Friendly fire used to exist in GRB. It was removed to prevent deliberate teamkilling griefing, a totally valid reason. However, the removal created an unintended consequence: harassment behavior (sustained fire on teammates, ramming) now has zero in-game penalty.
GRB already has a partial friendly fire deterrent system in place for aircraft-related cases. This post explores extending that existing mechanic to ground-to-ground conduct.
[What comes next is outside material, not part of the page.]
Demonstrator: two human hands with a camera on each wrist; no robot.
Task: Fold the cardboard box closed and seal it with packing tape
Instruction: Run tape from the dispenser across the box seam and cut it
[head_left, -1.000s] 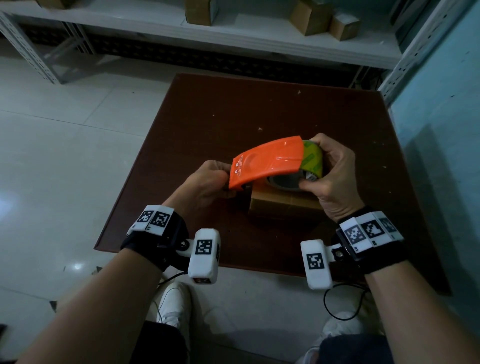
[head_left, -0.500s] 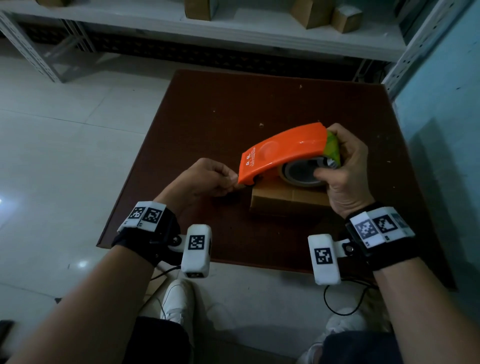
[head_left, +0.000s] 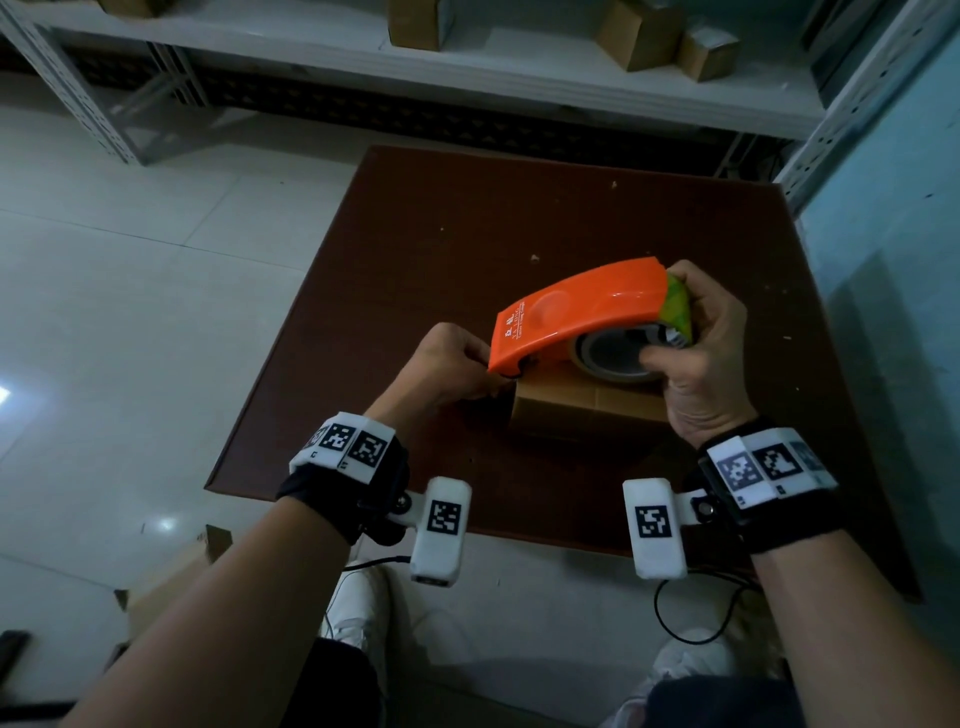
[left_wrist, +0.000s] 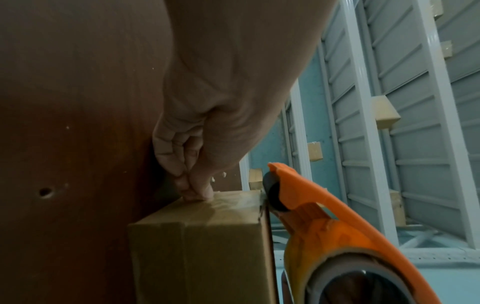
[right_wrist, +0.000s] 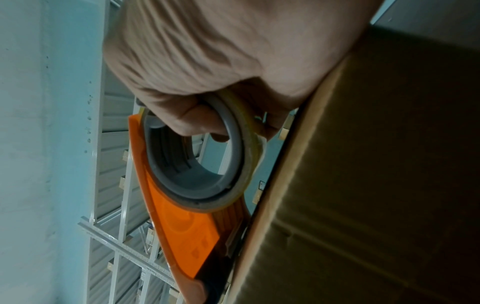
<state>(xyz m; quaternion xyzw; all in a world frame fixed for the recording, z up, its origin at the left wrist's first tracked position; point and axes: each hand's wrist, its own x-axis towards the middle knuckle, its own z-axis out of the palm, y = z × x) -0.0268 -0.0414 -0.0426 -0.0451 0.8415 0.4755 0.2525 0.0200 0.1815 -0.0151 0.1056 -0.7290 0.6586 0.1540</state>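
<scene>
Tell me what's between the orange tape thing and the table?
The cardboard box sits between the tape dispenser and the table, seen in the head view.

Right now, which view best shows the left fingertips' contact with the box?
Left wrist: the left hand bunches its fingertips onto the tape on the box, beside the dispenser. Head shows only that hand's back; the dispenser hides the fingertips. Right wrist shows none of it.

Both forearms extended forward; left hand (head_left: 447, 364) knuckles-up, fingers (left_wrist: 179, 152) curled, tips pinched to thumb; right hand (head_left: 711, 353) wrapped round tape dispenser (head_left: 576, 312).
</scene>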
Why the Report System Isn’t Enough
From community experience across squadrons, the report system is only effective for catching automated violations (slurs). For behavioral griefing, players have collectively given up on it being effective. A report filed after the match does nothing to deter behavior happening in real-time.
The Problem
Friendly fire damage is disabled in GRB, which is sensible. However, a player continuously firing MG or cannon rounds into an allied vehicle still causes real tactical harm through direct visual and audio exposure. Tracer rounds fired at an allied vehicle leave a visible trail that any attentive enemy can follow (both back to the shooter and forward to the victim).
- Hits on allied vehicles render visible sparkle effects.
- Ricochets produce audible sound cues.
None of these require a HUD indicator or spotting system to be exploited; they are direct sensory information available to any enemy in range.
The same applies to repeated deliberate ramming. Pushing an allied vehicle out of cover, into an enemy sightline, or off an elevated position causes direct tactical harm with no current feedback mechanism for the offender.
Hull-down positions, ambushes, and flanking routes can all be compromised through both of these behaviours. The player causing it rarely connects their actions to the outcome, because without a feedback mechanism the loop is completely absent.
Proposed Implementation
Rather than importing the Air Realistic Battles system wholesale, this proposal extends the existing GRB mechanic with a two-stage escalation mirroring what already exists within the game:
- Stage 1 – Warning: a visible on-screen message is displayed to the shooter when sustained direct fire on an allied vehicle, or repeated deliberate ramming of the same ally (identified as the vehicle carrying the higher speed at the moment of impact), is detected. [The exact trigger thresholds are for the development team to determine]; the principle is simply to distinguish a single accidental shot, brief stray burst, or incidental collision (all of which are genuinely hard to avoid) from deliberate or negligent sustained behaviour.
- Stage 2 – Kick: if the behaviour continues beyond a reasonable grace period after the warning, the player is removed from the match.
Edge Cases
To avoid false positives:
- Artillery and area-of-effect weapons: splash damage or explosions affecting nearby allies should not trigger this system. Detection should apply only to direct, targeted fire at a specific allied vehicle.
- Ally driving into line of fire: a single accidental hit on a teammate who moves into an active engagement should not trigger Stage 1. The threshold logic should account for this, as the existing GRB aircraft system already handles analogous ambiguities.
- Accidental collisions: given how frequently these occur naturally (particularly in urban maps and tight corridors) a single collision should never trigger the system. The threshold should require repeated high-speed contact against the same ally within a short timeframe, with the system attributing responsibility to the faster-moving vehicle at the moment of impact. This clearly distinguishes a genuine accident from deliberate pushing.
Precedent
The Air Battles’ friendly fire system operates on two parallel triggers: cumulative teamkills, and sustained fire volume on a friendly regardless of whether the target is destroyed. The latter being the mechanic most directly relevant here. Ground Battle’s existing system already follows similar logic for aircraft-related cases. This suggestion adds the ground-to-ground cases to complete the picture.
As an additional benefit, this system would serve as a passive deterrent against targeted harassment, such as players deliberately firing on teammates displaying specific national insignia or decals.
Final Note
Beyond the tactical argument, this implementation would have a broader positive effect on the game environment. A significant portion of the behaviours described here fall into deliberate harassment — players who actively undermine their own team’s efforts with no current consequence. A deterrent system does not need to be punitive to be effective; in many cases a visible warning alone is enough to correct inattentive players, while persistent offenders are removed before the damage compounds. The result would be a measurable improvement to gameplay quality, a reduction in toxic behaviour, and a stronger foundation for the kind of teamplay that makes GRB and SB worth playing at a serious level.
The system asks nothing of players who are already behaving reasonably — it only affects those who aren’t.
Should GRB’s existing friendly fire system be extended to include ground-to-ground sustained fire and ramming cases?